This week I have all the irons in the fire. I am not unique. I understand that many of you do as well. Burning the candle at both ends or whatever you want to call it that is my life for the next couple of weeks. This looks like early morning Facetime calls from my little boy. “Mom, what you doing?” My view is typically straight up his nose and this distorted picture is one I cherish because I know he had to ask my husband to call Mama as he excitedly shares news about the barn kittens. He misses me. I know one day I won’t get these calls about kittens and pug nose close ups. I worked 18 hours yesterday setting up our Ag Swag Booth for the Grant County Fair, and in between setting up and vending at the fair there are phone calls from staff at The Mercantile about being out of lids and messages about what kind of cookie we are going to do for a catering gig we have next week. I have excellent staff who make burning both ends manageable. I have errands to run while our booth is open so there was a quick training session for my niece Clara who is assisting me this week. Off I go to grab an extra extension cord, do some banking, order supplies, and run to the store to grab some Advil. I’m exhausted physically and my mental load is running at top speed, which this morning feels like a snail’s pace.

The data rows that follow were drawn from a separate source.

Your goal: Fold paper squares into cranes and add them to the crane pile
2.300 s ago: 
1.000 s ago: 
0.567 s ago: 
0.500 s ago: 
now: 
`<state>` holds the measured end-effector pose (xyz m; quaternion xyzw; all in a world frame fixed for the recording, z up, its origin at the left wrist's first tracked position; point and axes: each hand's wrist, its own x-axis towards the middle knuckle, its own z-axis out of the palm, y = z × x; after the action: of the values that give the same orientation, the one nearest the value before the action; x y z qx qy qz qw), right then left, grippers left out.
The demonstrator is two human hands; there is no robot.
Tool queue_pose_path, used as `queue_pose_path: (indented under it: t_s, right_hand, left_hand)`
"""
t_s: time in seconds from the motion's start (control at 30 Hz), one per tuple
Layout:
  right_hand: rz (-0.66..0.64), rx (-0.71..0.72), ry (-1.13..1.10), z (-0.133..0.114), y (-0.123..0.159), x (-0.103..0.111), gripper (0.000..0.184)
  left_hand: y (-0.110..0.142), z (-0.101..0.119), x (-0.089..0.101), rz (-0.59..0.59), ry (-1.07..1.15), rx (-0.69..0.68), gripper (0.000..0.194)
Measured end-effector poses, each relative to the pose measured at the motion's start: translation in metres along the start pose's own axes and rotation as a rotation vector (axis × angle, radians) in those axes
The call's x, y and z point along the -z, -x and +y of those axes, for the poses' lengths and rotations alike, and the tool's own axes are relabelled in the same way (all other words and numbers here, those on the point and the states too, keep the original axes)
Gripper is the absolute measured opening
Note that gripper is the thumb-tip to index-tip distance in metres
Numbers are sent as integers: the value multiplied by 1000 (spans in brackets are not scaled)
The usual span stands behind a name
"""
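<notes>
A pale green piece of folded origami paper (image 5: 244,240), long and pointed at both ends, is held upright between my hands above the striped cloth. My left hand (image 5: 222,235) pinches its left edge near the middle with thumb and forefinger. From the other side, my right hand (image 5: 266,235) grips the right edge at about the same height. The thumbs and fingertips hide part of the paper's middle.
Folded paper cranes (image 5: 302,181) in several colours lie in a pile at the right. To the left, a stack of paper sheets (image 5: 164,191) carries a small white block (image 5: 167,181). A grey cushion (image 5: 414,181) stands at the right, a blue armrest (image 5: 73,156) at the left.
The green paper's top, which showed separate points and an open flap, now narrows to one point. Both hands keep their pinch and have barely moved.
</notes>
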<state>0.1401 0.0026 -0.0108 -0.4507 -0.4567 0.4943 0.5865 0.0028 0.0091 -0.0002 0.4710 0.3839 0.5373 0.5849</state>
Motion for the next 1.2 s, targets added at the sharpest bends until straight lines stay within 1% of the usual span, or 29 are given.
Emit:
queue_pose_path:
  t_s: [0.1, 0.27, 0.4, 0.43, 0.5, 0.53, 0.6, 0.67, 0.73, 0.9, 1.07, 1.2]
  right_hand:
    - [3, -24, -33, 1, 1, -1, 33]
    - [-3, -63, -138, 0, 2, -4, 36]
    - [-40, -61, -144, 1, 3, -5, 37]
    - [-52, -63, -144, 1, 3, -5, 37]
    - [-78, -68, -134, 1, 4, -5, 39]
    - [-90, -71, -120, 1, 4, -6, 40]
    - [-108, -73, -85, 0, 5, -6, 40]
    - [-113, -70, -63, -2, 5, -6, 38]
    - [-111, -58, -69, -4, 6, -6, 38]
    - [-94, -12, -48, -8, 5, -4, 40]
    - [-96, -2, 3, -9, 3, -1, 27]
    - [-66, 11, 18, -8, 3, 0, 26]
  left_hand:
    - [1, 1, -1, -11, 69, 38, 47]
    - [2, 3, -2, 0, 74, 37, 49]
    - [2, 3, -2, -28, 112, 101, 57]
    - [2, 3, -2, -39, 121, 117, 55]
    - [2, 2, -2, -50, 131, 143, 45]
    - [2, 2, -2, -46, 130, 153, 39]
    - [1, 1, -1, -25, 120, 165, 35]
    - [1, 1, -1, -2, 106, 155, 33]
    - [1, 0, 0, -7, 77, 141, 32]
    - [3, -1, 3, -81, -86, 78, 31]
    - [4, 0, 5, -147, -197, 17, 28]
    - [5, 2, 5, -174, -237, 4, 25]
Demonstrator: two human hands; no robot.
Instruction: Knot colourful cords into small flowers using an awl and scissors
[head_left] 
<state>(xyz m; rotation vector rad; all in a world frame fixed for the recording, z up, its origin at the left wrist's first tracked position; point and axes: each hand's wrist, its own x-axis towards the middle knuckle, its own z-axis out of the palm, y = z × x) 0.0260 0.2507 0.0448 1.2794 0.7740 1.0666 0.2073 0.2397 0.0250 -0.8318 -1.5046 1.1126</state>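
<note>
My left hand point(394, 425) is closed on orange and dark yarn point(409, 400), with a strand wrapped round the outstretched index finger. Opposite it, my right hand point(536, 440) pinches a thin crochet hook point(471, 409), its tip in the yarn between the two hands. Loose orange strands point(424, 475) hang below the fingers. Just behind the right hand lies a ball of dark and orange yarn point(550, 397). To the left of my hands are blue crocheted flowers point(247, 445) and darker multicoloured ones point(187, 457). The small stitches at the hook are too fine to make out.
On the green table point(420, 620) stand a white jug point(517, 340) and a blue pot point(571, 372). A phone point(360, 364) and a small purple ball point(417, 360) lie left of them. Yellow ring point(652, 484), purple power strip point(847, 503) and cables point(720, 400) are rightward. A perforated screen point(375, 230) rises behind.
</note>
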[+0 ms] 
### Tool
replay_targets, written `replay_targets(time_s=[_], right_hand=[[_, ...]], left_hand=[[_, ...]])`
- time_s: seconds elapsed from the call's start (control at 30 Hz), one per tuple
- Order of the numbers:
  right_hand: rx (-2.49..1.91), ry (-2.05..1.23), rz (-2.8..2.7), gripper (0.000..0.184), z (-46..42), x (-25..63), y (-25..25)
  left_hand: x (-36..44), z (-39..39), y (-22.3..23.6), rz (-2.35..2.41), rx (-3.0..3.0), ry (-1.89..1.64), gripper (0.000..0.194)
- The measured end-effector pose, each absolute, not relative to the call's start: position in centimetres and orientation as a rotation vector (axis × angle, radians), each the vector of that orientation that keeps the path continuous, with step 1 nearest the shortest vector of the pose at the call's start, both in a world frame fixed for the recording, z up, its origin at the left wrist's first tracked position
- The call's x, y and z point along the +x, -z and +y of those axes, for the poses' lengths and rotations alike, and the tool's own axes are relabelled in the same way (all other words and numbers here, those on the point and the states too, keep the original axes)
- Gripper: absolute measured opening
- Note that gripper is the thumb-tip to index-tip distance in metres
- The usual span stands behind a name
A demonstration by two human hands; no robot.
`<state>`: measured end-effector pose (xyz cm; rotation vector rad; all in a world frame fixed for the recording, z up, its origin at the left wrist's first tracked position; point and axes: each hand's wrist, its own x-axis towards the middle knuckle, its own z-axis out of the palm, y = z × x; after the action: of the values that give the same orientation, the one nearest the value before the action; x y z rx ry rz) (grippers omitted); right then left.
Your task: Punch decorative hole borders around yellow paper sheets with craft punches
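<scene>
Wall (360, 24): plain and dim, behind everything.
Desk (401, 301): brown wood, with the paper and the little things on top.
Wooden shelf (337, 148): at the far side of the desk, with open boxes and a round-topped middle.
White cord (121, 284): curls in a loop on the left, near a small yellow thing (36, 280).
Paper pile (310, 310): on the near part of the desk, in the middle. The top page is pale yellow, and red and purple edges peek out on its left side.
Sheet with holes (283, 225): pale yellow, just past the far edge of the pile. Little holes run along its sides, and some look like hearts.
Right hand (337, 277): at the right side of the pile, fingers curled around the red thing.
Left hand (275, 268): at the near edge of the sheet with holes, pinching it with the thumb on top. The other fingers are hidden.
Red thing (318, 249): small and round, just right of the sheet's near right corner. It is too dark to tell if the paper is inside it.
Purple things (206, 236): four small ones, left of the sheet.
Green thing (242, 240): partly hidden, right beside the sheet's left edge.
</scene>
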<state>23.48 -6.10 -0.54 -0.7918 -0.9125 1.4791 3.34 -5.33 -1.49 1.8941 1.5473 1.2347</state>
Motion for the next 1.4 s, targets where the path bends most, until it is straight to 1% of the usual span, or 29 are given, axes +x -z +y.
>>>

I grab the items I need and see the only available check out is self-checkout. I despise self-checkout. We run a few small businesses and even if a wish granting fairy gave me free self-checkout kiosks with all the money, space and training to operate them I would kindly say “no thank you”. In a world where many of us are burning the wicks until they meet in the middle, I desperately need those moments in a checkout line to just breath. It gives me a tiny space where decisions are not being made. It can literally be where I let my shoulders down, roll my neck and take a deep breath. I don’t think about employee schedules, payroll, beer truck deliveries, parts pickups, the weather, ordering supplies, training people, chickens being out of food, nothing. I just breath and sometimes let people who have one item and appear to be in a hurry go in front of me. The checkout line is my mini vacation, do not take that away from me!
As I finish checking myself out the cherry on top is paying for that darn “reusable” bag and as I complete the transaction, I realize the only thing I came in here for… the Advil is not in my bag!
As a small business owner who sometimes bites off quite a bit of life at a time, I promise we will never have self-checkouts. We not only place everything neatly in a bag we will gift wrap for you, order special items in your size or color or make a special dessert for your gatherings. Serving our customers is the reason behind the why. Creating space to visit and communicate with our people is what makes the difference between little ole’ me and the self-checkout places. My small business cannot compete with volume or space, but we will not take away the sigh of relief you may feel to shop at a pace that feels like a vacation.